- **Records contained in a dataset**
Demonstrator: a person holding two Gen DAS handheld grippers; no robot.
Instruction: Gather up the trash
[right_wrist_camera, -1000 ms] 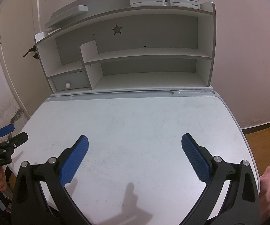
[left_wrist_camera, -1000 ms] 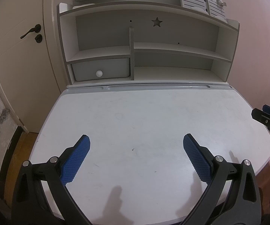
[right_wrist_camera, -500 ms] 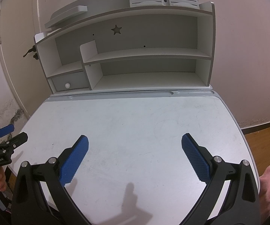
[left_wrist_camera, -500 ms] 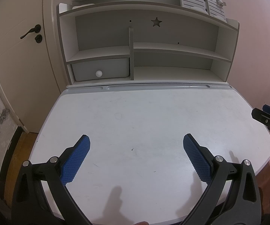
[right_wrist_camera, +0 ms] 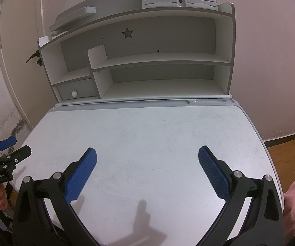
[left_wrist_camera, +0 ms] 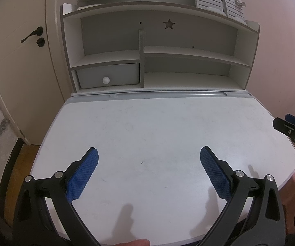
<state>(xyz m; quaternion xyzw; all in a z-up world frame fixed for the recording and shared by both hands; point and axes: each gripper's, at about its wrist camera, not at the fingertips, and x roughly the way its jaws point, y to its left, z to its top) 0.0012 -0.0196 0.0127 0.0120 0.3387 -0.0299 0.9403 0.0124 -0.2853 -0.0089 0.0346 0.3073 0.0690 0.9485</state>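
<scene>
no trash visible on the white scuffed surface (left_wrist_camera: 168,135); collection appears finished or not begun.
left tongs (left_wrist_camera: 149,165) and right tongs (right_wrist_camera: 147,164) both spread apart, holding nothing, above it.

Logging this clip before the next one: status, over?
Left gripper open, holding nothing. Right gripper open, holding nothing. No trash in view on desk top or shelf unit. Nothing in the way.

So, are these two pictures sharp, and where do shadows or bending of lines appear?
Left wrist view: sharp; fisheye bows the shelf unit; left tool casts soft shadows on the desk. Right wrist view: equally sharp; dark corners; right tool shadows fall near the front edge.
</scene>
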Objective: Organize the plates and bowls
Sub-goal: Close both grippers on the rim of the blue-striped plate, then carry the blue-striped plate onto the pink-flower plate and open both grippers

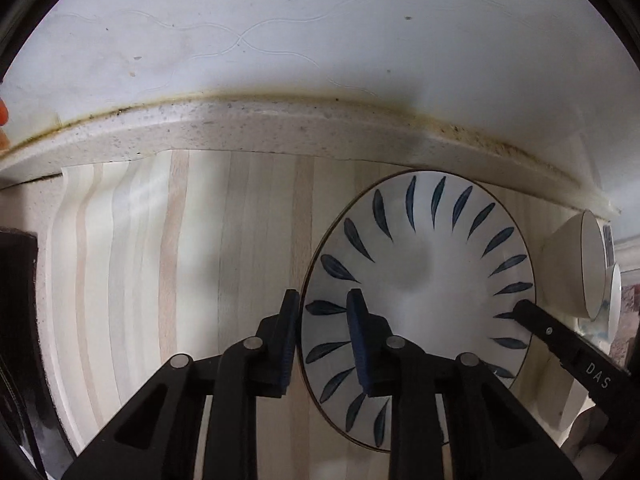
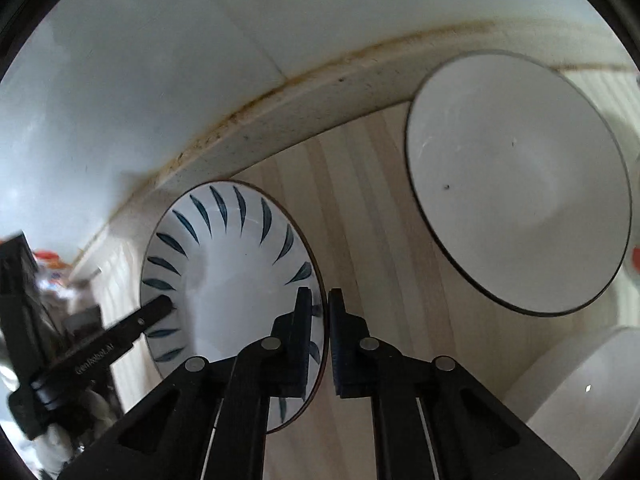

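A white plate with dark blue leaf marks (image 1: 432, 272) lies on the striped wooden board (image 1: 200, 260); it also shows in the right wrist view (image 2: 240, 268). My left gripper (image 1: 324, 304) straddles the plate's left rim, one finger outside and one over the plate, with a gap between the pads. My right gripper (image 2: 319, 304) is closed on the plate's right rim. The right gripper's finger shows at the plate's right edge in the left wrist view (image 1: 536, 316). A plain white dish with a dark rim (image 2: 516, 184) lies at the right.
A speckled ledge (image 1: 280, 128) and a white wall (image 1: 320, 32) run behind the board. White bowls (image 1: 576, 264) stand at the far right. Another white dish (image 2: 592, 392) sits at the lower right. Dark clutter (image 2: 24, 280) is at the left.
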The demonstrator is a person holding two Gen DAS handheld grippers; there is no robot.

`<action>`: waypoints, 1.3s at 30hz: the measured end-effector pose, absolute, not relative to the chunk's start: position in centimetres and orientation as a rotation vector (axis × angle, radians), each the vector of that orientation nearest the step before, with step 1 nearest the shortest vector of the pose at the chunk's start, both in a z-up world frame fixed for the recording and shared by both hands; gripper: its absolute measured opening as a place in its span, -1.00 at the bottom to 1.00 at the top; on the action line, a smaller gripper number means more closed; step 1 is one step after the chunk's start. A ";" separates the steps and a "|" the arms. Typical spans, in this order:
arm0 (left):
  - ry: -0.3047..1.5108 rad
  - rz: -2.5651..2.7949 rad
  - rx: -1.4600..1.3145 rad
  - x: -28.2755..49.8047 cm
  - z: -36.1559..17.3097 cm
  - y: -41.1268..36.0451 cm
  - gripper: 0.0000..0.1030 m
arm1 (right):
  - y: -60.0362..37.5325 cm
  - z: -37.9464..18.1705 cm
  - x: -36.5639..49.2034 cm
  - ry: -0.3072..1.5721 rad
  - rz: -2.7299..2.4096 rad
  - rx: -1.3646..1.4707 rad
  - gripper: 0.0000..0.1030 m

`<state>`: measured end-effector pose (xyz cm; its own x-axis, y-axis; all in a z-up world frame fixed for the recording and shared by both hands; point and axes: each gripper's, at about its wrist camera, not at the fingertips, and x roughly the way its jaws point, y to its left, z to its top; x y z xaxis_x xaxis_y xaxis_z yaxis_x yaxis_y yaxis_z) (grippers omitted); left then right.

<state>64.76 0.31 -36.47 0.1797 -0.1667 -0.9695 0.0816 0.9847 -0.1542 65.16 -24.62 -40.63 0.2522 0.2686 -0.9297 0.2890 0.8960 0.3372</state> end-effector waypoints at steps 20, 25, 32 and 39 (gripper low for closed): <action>1.257 -0.234 -0.112 51.1 -25.5 -1.5 -0.59 | -27.1 -31.6 54.2 1.242 0.147 0.416 -0.81; 1.254 -0.241 -0.092 47.0 -24.7 -2.9 -0.59 | -28.8 -29.6 49.3 1.237 0.175 0.402 -0.81; 1.301 -0.235 -0.087 41.4 -25.9 -2.9 -0.59 | -29.4 -29.7 43.2 1.259 0.238 0.403 -0.81; 1.391 -0.174 -0.090 38.3 -29.9 -2.0 -0.59 | -27.6 -33.5 40.0 1.318 0.295 0.376 -0.81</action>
<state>38.26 -2.01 -29.90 0.1684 -0.1747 -0.9701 0.0693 0.9838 -0.1651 40.01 -27.65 -33.54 0.2283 0.4170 -0.8797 0.0026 0.9033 0.4289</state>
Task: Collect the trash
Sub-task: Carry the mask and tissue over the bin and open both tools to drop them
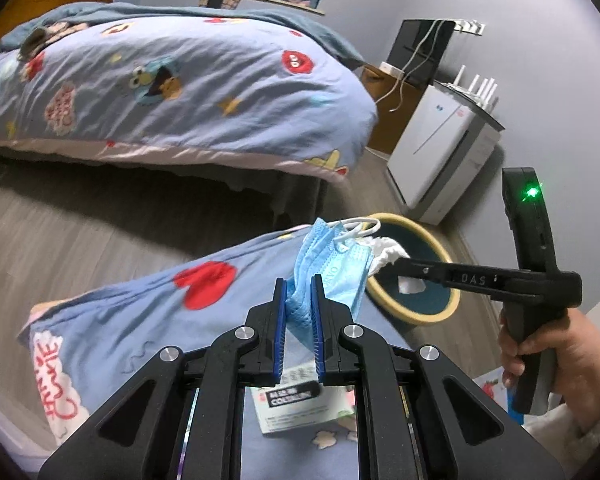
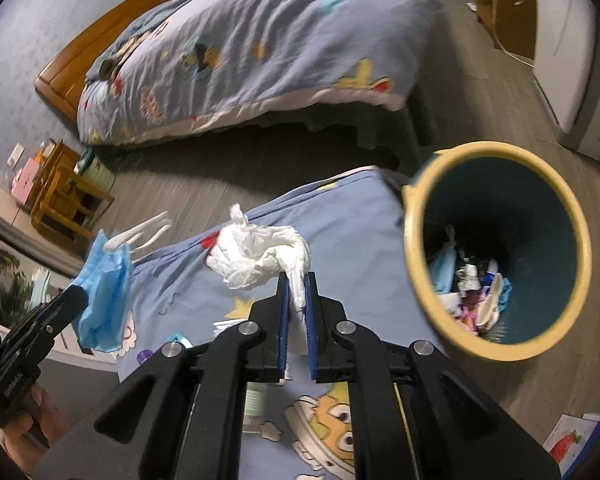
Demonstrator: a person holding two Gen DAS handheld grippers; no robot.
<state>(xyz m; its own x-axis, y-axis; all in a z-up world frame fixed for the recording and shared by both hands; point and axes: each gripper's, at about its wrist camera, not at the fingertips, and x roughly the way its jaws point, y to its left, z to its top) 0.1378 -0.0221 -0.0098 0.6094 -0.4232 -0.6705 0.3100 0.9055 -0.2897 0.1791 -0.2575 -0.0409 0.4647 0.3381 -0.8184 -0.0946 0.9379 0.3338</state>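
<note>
Crumpled white tissue (image 2: 260,252) pinched in right gripper (image 2: 298,312), pleated blue mask (image 1: 324,276) in left gripper (image 1: 300,312); risk snagging yellow-rimmed bin (image 2: 416,248) edge.

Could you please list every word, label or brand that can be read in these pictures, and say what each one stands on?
"DAS": on the right gripper finger.
"CUTIE", red lettering, an uncertain reading: on the blue quilt.
White-on-black label: on the small box, too blurred to read.
Lettering on the left gripper handle: too blurred to read.
</note>
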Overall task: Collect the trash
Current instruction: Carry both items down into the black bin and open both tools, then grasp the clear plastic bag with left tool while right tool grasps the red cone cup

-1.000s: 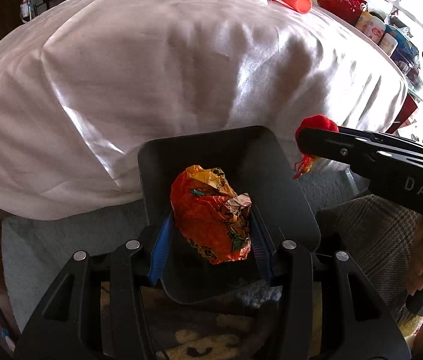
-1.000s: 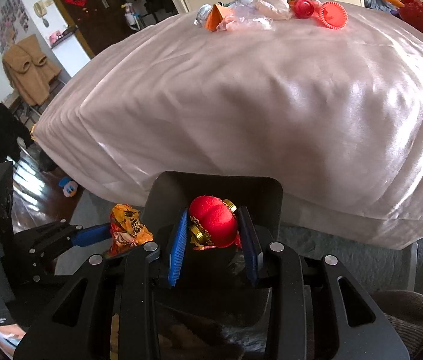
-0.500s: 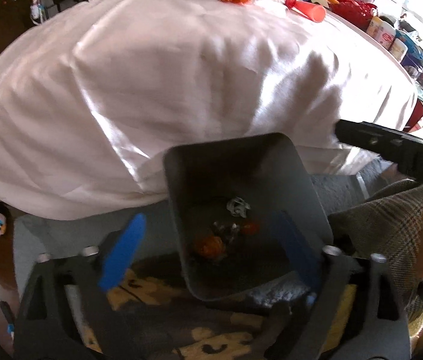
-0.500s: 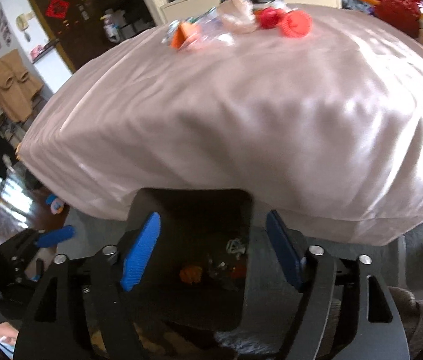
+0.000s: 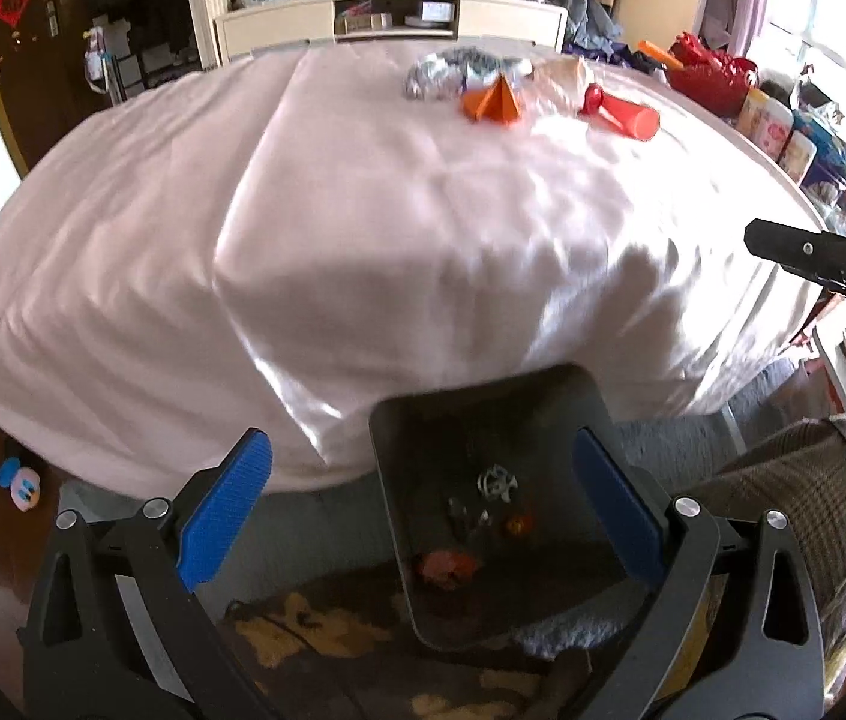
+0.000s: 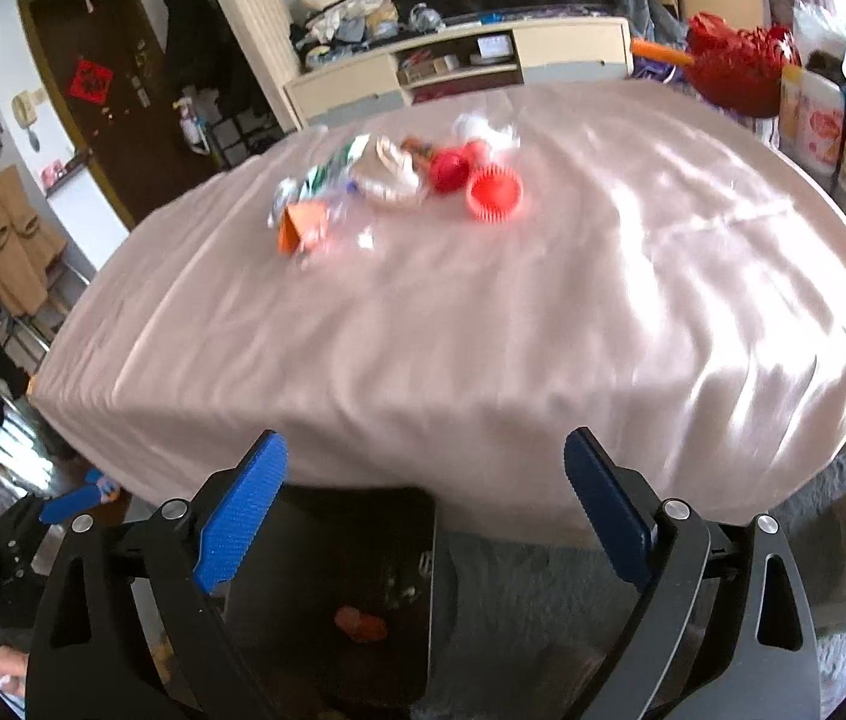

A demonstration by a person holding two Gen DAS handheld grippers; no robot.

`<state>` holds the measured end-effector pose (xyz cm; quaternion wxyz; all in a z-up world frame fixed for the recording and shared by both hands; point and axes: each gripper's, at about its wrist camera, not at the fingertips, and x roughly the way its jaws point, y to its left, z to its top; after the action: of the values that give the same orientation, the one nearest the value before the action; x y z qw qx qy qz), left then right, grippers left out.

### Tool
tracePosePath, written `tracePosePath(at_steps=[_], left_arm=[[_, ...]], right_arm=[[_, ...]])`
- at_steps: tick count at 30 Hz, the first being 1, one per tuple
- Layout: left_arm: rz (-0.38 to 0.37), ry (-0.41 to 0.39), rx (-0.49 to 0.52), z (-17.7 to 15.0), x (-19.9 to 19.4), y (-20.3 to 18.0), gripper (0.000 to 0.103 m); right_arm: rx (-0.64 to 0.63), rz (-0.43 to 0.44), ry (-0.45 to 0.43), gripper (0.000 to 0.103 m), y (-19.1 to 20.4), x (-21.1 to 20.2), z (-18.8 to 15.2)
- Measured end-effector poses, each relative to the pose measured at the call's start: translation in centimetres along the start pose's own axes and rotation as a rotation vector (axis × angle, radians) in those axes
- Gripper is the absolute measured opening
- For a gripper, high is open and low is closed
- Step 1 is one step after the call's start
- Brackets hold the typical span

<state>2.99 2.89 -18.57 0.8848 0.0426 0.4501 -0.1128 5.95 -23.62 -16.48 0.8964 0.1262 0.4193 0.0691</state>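
left gripper (image 5: 423, 504): jaws wide, empty | right gripper (image 6: 423, 510): jaws wide, empty | dark square plastic bin (image 5: 483, 414): on floor below table edge, mouth upward; crumpled orange wrapper (image 5: 446, 567) inside | red ribbed plastic cup (image 6: 494, 194): on pink tablecloth (image 6: 483, 312), lying sideways, mouth toward camera

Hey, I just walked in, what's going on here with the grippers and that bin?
A person is clearing trash off a cloth-covered table with two handheld grippers. Both the left gripper and right gripper are open and empty, held above a dark bin on the floor by the table's near edge. Some scraps, including an orange wrapper, already lie inside. A pile of trash still sits at the table's far side, including a red cup.
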Motion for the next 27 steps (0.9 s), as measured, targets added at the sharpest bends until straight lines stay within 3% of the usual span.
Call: tracePosePath(at_steps=[8,15,21,27], left_arm=[[-0.010,-0.049,-0.003,4.6,0.3,0.1,0.095],[-0.101,-0.069,0.012,8.6,1.7,-1.4,0.094],[-0.163,-0.064,0.069,12.2,3.7,-4.2,0.075],[-0.177,-0.082,0.100,15.9,5.5,-5.8,0.057]], right_arm=[[-0.021,-0.050,-0.036,0.094,-0.3,0.9,4.1],[-0.031,-0.099,-0.068,0.094,-1.4,2.3,8.0],[-0.039,-0.119,-0.058,0.093,-2.3,4.9,10.2],[-0.029,-0.102,-0.066,0.074,-3.1,7.2,12.4]])
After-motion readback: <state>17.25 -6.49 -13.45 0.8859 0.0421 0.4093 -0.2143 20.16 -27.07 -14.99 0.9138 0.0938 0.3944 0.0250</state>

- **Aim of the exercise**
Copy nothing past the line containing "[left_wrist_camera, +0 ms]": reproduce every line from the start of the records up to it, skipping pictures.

- **Answer**
Demonstrator: a person holding two Gen DAS handheld grippers; no robot.
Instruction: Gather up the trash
[right_wrist_camera, -1000 ms] 
[left_wrist_camera, -1000 ms] 
[right_wrist_camera, -500 ms] 
[left_wrist_camera, -500 ms] 
[right_wrist_camera, +0 ms] 
[left_wrist_camera, +0 ms] 

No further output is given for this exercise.